#### Goal of the exercise:
Check each line of the data, and copy those where "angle" appears.

#### Provided material:
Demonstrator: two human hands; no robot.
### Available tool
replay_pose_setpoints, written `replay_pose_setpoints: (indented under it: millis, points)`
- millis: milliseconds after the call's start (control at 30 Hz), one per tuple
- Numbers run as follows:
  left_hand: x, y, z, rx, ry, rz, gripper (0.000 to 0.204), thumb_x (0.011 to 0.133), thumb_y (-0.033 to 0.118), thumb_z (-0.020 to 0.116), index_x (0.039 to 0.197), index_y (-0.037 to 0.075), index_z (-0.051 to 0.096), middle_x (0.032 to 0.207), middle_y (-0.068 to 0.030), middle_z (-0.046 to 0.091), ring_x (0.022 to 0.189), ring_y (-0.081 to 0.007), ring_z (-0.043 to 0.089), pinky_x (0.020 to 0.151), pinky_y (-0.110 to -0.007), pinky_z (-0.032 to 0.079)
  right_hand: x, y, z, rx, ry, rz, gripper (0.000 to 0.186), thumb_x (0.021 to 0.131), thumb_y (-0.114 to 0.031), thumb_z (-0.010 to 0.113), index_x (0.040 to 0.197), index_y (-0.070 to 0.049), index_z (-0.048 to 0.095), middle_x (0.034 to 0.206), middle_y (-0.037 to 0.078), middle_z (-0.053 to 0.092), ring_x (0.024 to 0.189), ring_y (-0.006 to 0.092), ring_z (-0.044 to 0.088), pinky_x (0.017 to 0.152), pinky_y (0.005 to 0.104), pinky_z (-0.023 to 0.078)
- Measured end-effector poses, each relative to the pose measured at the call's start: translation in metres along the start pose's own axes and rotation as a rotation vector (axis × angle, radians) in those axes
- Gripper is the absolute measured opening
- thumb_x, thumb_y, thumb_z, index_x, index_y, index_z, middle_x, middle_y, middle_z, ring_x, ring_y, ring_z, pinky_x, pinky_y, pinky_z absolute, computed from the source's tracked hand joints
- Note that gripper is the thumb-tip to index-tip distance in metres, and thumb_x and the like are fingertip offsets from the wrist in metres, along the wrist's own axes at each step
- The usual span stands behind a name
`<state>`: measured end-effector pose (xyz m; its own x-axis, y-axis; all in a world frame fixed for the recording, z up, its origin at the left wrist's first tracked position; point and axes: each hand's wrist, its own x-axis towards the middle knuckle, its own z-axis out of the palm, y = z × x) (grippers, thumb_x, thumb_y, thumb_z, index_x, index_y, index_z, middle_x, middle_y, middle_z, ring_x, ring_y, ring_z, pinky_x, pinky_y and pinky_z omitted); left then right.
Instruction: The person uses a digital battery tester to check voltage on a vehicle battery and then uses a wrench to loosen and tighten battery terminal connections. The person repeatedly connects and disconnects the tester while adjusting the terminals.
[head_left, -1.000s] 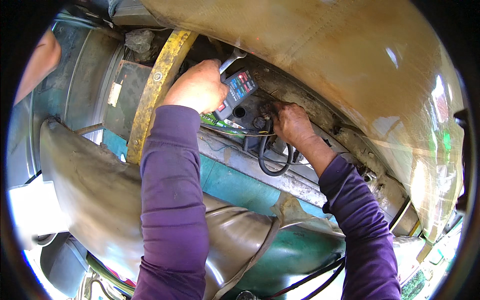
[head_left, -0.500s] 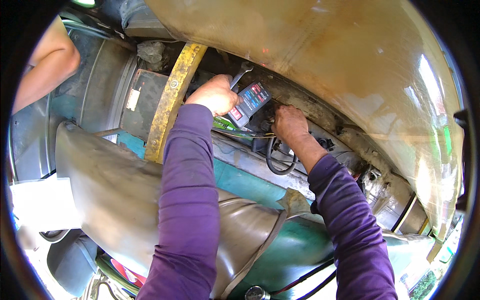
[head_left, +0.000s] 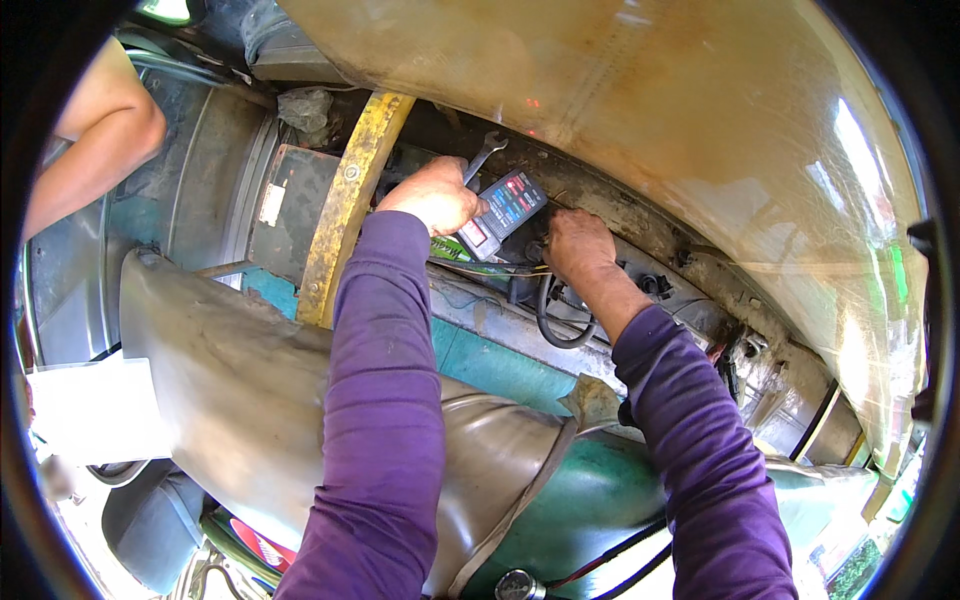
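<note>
My left hand point(head_left: 432, 196) is closed around an open-end wrench point(head_left: 485, 155), whose jaw sticks out past the fingers. That thumb also presses on the edge of a grey handheld electronic tester point(head_left: 505, 206), with a small lit display and rows of coloured print. To its right, my right hand point(head_left: 581, 241) reaches down with curled fingers beside a thick black cable point(head_left: 543, 318). Its fingertips point away from view, so what they grip is hidden. Under the tester, a bright green label shows on a box-like part, partly covered.
A worn yellow metal bar point(head_left: 345, 205) crosses left of my hands. A large tan cover point(head_left: 640, 90) arches above the recess. Brown sheeting point(head_left: 230, 370) drapes over the near side, with a green surface beside it. Another person's bare arm point(head_left: 105, 140) is at upper left.
The whole view has shifted slightly. Both hands keep nearly the same places and holds, and the tester's display looks paler now.
</note>
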<state>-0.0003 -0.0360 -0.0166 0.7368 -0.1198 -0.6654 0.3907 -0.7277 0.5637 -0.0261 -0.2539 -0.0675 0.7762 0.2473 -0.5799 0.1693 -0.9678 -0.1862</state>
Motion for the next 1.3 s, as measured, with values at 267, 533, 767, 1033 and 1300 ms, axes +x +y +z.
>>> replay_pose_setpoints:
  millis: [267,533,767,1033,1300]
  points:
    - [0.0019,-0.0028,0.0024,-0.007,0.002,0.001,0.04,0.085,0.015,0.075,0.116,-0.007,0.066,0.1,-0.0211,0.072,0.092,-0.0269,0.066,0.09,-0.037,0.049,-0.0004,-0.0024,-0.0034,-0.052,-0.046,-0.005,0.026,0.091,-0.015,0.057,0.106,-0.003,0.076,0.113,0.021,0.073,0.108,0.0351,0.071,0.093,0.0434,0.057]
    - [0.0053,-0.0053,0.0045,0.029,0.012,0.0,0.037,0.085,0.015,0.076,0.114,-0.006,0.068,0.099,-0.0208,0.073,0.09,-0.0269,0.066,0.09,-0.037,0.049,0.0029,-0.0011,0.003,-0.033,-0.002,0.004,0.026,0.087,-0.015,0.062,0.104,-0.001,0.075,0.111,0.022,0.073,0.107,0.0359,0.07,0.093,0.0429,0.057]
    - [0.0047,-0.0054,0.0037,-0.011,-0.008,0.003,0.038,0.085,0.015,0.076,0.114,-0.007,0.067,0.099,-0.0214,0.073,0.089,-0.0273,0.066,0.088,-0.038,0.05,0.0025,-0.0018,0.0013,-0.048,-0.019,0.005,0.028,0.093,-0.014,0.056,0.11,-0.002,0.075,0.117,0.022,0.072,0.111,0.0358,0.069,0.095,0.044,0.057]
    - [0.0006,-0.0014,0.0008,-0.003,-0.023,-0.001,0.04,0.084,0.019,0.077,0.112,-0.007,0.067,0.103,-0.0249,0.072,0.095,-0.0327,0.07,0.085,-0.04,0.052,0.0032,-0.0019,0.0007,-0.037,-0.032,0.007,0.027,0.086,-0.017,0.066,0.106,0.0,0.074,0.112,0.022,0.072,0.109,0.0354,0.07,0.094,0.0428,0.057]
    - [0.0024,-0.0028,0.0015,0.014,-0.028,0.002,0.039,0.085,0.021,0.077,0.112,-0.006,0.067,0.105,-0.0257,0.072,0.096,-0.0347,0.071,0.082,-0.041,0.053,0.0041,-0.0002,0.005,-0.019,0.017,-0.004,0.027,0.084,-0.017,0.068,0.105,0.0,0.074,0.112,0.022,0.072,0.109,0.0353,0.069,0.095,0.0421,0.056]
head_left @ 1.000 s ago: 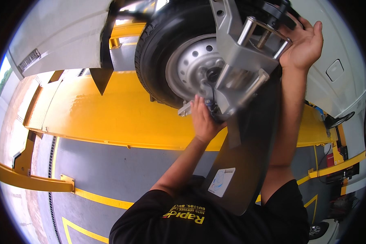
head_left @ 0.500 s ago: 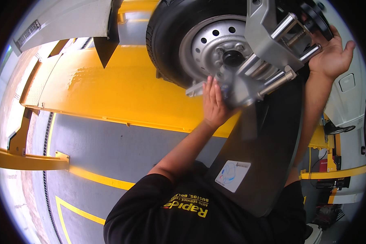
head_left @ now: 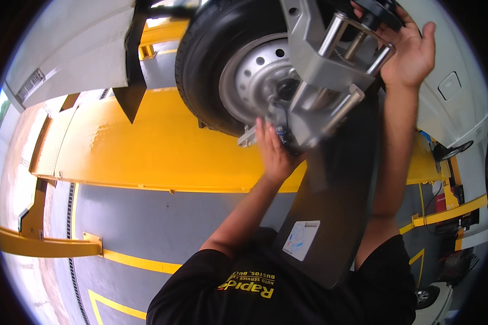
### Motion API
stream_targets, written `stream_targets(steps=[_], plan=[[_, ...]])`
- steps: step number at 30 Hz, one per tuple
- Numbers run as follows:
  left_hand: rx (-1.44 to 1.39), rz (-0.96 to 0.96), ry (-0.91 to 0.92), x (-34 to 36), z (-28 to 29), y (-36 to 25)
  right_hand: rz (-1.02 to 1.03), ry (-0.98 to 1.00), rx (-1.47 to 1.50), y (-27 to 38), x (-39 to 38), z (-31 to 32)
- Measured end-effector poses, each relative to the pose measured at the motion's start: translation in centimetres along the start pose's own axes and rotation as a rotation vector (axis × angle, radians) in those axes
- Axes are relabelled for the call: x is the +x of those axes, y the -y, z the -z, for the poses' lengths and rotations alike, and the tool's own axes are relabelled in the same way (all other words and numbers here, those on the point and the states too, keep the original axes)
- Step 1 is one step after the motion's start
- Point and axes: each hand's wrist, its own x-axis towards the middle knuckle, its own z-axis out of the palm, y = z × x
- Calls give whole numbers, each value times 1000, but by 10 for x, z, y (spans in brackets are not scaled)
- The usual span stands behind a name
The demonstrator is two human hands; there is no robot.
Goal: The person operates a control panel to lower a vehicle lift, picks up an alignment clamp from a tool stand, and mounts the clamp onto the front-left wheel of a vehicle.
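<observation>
A silver metal wheel clamp with shiny rods is held up against the steel rim of a black tyre. My left hand is at the clamp's lower end, its fingers laid along the bracket; the thumb is hidden. At the upper end, my right hand has its fingers around a black round knob, with the thumb sticking out. A long dark flat panel with a white sticker extends from the clamp down toward my chest. The contact between clamp and rim is partly hidden.
The wheel stands by a yellow lift platform. A white vehicle's body panels lie on both sides of the wheel, with a black mud flap at left. Yellow curved rails run near the grey floor.
The view has shifted, so the wheel appears further left and lower. The clamp has tilted a little more upright, its knob end and my right hand moving left and up. Both hands stay on it.
</observation>
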Motion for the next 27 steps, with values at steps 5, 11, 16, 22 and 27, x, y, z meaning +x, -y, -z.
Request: stream_targets(steps=[5, 11, 16, 22, 27], plan=[[55, 54, 32, 2, 2, -1, 110, 114, 28, -16, -14, -9], [78, 25, 50, -15, -7, 19, 124, -51, 77, -22, -8, -16], [40, 18, 7, -14, -15, -1, 178, 27, 128, -24, -5, -6], [93, 32, 37, -21, -18, 21, 108, 32, 40, -25, -7, -6], [130, 19, -7, -21, -7, 22, 16, 106, 220, -21, -12, -22]])
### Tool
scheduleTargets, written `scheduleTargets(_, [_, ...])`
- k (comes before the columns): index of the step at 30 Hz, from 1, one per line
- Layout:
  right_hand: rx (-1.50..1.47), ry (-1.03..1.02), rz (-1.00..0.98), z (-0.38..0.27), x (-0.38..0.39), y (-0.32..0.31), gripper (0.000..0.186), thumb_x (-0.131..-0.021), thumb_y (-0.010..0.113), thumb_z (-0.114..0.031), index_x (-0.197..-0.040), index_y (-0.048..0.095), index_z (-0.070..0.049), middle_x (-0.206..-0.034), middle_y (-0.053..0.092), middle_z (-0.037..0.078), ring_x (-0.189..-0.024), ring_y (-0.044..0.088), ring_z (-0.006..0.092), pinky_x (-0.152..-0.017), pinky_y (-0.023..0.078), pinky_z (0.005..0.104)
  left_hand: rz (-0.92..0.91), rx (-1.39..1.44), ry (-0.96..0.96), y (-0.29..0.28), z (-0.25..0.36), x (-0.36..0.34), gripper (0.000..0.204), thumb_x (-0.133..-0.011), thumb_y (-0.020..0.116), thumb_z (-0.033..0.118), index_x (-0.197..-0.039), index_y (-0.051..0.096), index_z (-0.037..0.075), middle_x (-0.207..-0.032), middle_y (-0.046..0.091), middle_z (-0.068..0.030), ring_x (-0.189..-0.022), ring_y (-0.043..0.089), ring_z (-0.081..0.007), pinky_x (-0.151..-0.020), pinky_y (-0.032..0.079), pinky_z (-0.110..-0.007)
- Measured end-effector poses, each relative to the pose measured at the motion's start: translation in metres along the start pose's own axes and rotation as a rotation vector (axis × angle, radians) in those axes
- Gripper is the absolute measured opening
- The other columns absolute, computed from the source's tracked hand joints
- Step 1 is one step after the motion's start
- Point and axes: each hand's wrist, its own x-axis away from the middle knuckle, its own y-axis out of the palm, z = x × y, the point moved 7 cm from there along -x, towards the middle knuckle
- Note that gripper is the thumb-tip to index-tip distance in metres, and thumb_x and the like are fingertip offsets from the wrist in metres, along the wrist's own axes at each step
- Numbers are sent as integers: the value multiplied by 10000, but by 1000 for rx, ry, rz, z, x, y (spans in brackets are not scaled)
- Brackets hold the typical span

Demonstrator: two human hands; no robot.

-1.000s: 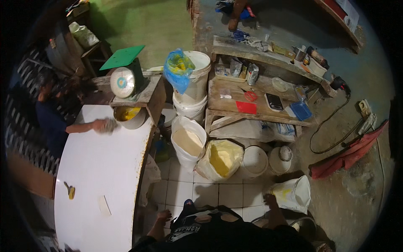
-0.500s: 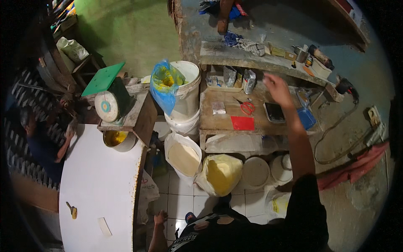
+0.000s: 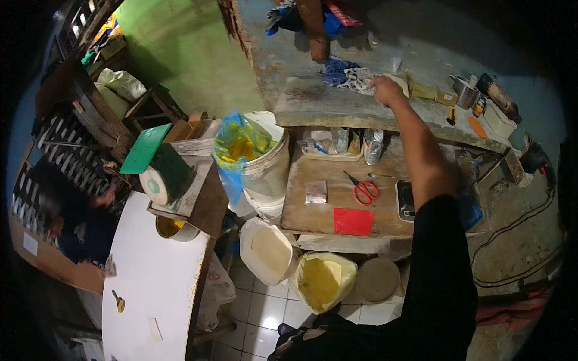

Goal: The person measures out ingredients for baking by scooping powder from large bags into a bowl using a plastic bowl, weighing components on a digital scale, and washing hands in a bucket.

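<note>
My right arm reaches forward over the wooden table to the raised ledge. There my right hand is closed at the near right end of a crumpled white-and-dark checkered cloth, and its fingertips are partly hidden. A blue cloth lies against the checkered one on the left. Below my forearm, the table bears red-handled scissors, a red flat piece, a small silvery packet and a dark-topped digital scale partly covered by my arm. My left hand is out of sight.
A white table with a brush stands at left; another person is beyond it. Nearby are a green-topped scale, a white bucket and an open sack of yellow powder. Small boxes line the ledge.
My right hand has moved forward from above the table to the checkered cloth on the ledge. My left hand has left the view. The view has shifted, and the other person has moved lower.
</note>
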Motion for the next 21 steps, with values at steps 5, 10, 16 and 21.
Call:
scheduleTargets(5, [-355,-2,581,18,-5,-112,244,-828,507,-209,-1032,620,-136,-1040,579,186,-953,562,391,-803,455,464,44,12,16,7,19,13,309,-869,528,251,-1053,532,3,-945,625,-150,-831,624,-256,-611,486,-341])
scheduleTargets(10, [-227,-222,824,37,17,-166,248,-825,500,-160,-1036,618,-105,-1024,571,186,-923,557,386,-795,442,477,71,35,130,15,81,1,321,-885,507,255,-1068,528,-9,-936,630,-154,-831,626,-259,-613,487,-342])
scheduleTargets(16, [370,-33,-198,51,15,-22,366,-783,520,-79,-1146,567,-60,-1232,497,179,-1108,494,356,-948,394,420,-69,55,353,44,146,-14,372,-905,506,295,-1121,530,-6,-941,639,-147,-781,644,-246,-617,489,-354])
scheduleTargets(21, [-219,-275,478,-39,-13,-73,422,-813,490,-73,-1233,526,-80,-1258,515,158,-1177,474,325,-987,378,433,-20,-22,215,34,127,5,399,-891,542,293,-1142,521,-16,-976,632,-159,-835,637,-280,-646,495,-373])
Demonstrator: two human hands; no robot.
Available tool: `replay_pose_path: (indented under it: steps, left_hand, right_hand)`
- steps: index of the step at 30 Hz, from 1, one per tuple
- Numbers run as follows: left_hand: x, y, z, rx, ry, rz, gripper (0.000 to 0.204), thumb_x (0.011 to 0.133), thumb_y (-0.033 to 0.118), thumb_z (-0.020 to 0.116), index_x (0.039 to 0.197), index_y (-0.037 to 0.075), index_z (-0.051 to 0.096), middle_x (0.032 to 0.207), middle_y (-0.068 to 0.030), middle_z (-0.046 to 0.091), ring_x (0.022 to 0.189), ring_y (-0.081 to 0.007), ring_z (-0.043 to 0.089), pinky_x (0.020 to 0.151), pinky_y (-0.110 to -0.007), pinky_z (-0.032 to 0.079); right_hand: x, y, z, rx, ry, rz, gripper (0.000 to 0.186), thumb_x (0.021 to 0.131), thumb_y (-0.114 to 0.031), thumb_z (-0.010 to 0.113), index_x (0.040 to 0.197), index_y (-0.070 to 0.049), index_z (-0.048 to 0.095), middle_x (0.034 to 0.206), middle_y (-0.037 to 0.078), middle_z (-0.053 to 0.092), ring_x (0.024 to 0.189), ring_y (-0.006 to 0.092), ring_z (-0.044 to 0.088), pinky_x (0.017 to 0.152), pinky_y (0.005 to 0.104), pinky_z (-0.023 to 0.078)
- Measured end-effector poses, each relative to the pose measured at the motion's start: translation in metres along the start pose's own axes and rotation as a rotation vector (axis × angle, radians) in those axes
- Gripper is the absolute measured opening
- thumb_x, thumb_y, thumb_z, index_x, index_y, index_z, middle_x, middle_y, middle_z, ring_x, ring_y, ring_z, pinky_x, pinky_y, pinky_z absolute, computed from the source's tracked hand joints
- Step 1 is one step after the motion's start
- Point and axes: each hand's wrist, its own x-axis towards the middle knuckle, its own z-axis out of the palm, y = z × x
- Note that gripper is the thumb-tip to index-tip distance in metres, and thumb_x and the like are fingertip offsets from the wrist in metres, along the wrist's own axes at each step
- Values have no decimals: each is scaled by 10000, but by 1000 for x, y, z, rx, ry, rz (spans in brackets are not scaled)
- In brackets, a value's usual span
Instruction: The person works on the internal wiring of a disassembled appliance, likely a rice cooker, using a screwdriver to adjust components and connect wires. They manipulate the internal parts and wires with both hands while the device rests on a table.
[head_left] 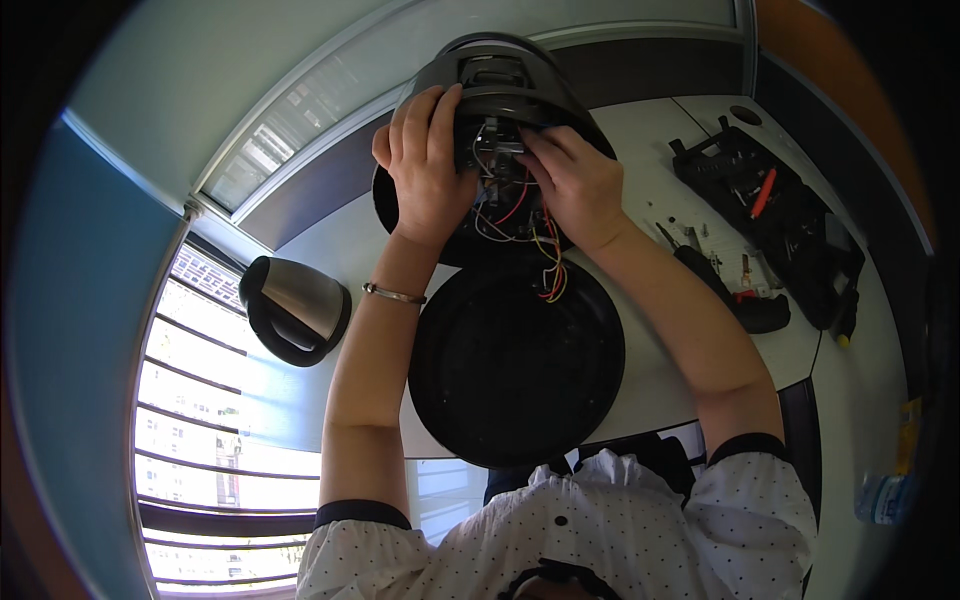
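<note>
A dark appliance [530,80] rests on its side at the desk's back, its open underside showing a metal fitting [495,135] and red, grey and yellow wires [515,205]. My left hand [425,165] grips its left edge with fingers curled over the housing. At the opening's right, my right hand [570,185] has its fingers closed by the metal fitting; what they hold is hidden. Loose wires hang down to a round black plate-like cover [515,370] lying between my forearms.
A steel kettle [300,310] stands at left beside a barred window. At right lie an open black tool case [728,165], a red-handled tool [764,192], a black power tool [760,312] and small loose parts. A bottle [880,498] is at far right. Partitions border the white desk [655,400].
</note>
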Motion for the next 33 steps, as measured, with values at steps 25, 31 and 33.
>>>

#### Solution to this task:
- Measured end-effector poses, each relative to the pose measured at the call's start: translation in metres along the start pose's own axes and rotation as a rotation vector (axis × angle, radians) in those axes
- Measured end-effector poses, each relative to the pose measured at the motion's start: translation in centimetres along the start pose's own axes and rotation as a rotation vector (axis × angle, radians) in those axes
- Measured end-effector poses, each relative to the pose measured at the motion's start: translation in metres along the start pose's own axes and rotation as a rotation vector (axis × angle, radians) in those axes
- Measured end-effector poses, each relative to the pose measured at the motion's start: translation in metres along the start pose's own axes and rotation as a rotation vector (axis × angle, radians) in those axes

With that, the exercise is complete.